Your "birthing" process was much more difficult than mine, and I'm glad you didn't give up. I had heard the adoption process was tough, but had no idea!
May the many blessings of parenthood provide salve for your wounds, even as you create the change that's clearly needed!
When adopting from Romania, it cost about $30,000 just to get him here, along with airfair and hotel. Then came the Dr. bills and therapy b/c he was nearly 3, it took almost a year, but then again he was from another country about to be instiutionalized.

My then husband and I had to have home visits, but never unannounced, thank goodness. Doesn't it kill you to think of all these parents who shouldn't be parents, acording to the standards we had to go through? All they had to do was have sex, like you said, frustrating.
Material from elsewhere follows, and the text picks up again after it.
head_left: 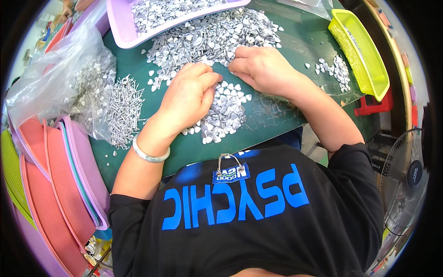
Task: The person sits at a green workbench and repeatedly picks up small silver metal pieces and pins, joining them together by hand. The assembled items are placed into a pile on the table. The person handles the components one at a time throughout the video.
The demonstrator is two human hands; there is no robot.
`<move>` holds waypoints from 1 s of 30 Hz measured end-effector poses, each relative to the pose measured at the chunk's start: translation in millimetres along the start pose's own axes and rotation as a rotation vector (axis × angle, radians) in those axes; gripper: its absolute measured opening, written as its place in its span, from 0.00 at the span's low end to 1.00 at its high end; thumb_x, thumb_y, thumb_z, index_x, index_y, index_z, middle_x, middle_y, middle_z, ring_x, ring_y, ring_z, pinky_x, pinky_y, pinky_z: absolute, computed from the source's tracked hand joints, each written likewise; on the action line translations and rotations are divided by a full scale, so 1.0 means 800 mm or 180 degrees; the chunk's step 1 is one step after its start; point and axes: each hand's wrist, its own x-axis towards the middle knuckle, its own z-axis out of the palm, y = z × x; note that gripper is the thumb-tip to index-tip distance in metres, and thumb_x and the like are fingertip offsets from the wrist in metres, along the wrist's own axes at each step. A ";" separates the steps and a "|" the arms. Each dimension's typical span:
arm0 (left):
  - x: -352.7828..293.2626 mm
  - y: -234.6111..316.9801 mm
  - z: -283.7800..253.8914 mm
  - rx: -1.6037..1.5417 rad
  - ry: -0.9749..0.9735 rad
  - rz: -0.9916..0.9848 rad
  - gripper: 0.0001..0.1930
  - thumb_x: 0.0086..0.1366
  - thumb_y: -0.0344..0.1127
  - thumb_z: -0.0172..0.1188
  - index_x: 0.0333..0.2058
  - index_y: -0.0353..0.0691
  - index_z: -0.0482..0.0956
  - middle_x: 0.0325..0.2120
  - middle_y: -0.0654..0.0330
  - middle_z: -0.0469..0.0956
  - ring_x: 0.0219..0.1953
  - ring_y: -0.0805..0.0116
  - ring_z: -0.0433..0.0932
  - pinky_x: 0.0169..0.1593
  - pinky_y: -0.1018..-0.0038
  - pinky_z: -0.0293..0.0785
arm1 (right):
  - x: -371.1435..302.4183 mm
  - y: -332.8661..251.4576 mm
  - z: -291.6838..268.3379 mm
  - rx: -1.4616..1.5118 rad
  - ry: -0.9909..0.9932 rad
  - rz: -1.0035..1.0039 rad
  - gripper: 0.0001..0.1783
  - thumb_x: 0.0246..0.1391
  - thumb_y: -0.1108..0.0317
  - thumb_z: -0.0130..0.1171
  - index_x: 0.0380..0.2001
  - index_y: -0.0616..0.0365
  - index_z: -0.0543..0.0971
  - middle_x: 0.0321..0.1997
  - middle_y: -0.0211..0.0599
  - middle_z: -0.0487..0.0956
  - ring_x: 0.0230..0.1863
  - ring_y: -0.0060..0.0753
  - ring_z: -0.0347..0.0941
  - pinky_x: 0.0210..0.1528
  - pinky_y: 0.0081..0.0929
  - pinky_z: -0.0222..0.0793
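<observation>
A broad heap of small silver heart-shaped pieces (207, 39) spreads over the green table (272, 124) at the far side. My left hand (190, 94), with a silver bangle (150, 156) on the wrist, is closed at the heap's near edge, fingers bent and pressed together. To its right, my right hand (264, 69) also has its fingers drawn together, tips down against the heap. What either hand's fingertips hold is hidden or too small to make out. Between the hands and my body lies a smaller pile of heart pieces (225, 117), close beside my left hand.
A lilac basket (121, 32) of hearts stands behind the heap. At left are a clear plastic bag (50, 78), thin metal pins (124, 111) and stacked coloured baskets (69, 180). Rightward sit loose hearts (339, 73), a yellow-green basket (376, 69) and a fan (406, 180).
</observation>
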 end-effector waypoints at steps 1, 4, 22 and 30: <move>0.002 0.000 0.000 0.0037 0.0064 0.0019 0.09 0.54 0.21 0.56 0.34 0.35 0.79 0.30 0.55 0.74 0.35 0.55 0.73 0.41 0.66 0.70 | -0.001 -0.001 -0.001 -0.0010 -0.0015 -0.0047 0.04 0.49 0.67 0.56 0.24 0.54 0.75 0.30 0.34 0.74 0.32 0.42 0.75 0.32 0.37 0.71; 0.005 0.000 0.001 0.0173 0.0205 0.0020 0.10 0.54 0.22 0.56 0.36 0.36 0.80 0.30 0.56 0.74 0.35 0.56 0.73 0.40 0.66 0.70 | -0.008 0.000 0.002 0.0129 0.0109 -0.0155 0.04 0.48 0.68 0.56 0.25 0.55 0.74 0.28 0.35 0.73 0.32 0.42 0.75 0.32 0.36 0.71; 0.025 0.006 0.006 0.0500 -0.0140 -0.0289 0.13 0.53 0.20 0.52 0.35 0.38 0.80 0.29 0.56 0.73 0.37 0.56 0.72 0.42 0.66 0.70 | -0.038 0.008 -0.007 0.0813 0.0087 0.0186 0.05 0.49 0.70 0.56 0.28 0.59 0.75 0.28 0.37 0.74 0.31 0.38 0.74 0.33 0.35 0.70; 0.032 0.011 0.017 0.0417 -0.0251 0.0048 0.17 0.52 0.18 0.50 0.42 0.35 0.78 0.37 0.52 0.74 0.40 0.51 0.72 0.46 0.64 0.70 | -0.035 0.025 -0.020 0.4887 0.0510 0.1994 0.06 0.51 0.74 0.53 0.33 0.63 0.76 0.32 0.34 0.78 0.27 0.19 0.71 0.30 0.15 0.66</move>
Why didn't they have to go through the gamut of tests, interviews, spending habits, wine consumption, religious beliefs? If this were the case I wonder if there would be any children at all, we know there wouldn't. Great post that I could relate to and glad you were chosen to be a parent....you must be an amazing person if you passed all that.
I'm sorry you had to go through this. I think adoption is a wrenching process for all triad members. I was adopted, so I know what it was like for me, as well as for my adoptive mother and birthmother. There's a lot of loss involved, often of one's dignity.
This brings tears to my eyes. I have done many adoption home studies and pre and post placement reports. I'm a Clinical Social Worker and now live in Asia. I did not know this is how people were treated and how the adoptive parents felt. I have had the amzing opportunity to spend time with the adoptive families after they went through the process. One client who I only did a small piece of work for adopted a daughter who went to preschool with mine. She is one of the loveliest people I've ever met and a role model in the community in Tokyo where she lived. I have felt blessed to spend time with adoptive parents and have been through the emotional roller coaster of the entire process with my clients. The caseworkers you're referring to don't sound educated or kind and are acting out of accordance with masters in social work code of ethics. Caseworkers are often NOT professional social workers but those with a four year degree who have too many cases and all of their work is signed off on by a "real" social worker.
My clients, the parents who are adopting, they are some of the most amazingly strong and divine people I've ever met. I vividly remember one woman cleaning up the Cheerios her son spilled on the floor with such nonchalance and lightness as she balanced the needs of four children alone. Another client had to resume work immediately after adopting and was so thoughtful and detail oriented when seeking out daycares for his son.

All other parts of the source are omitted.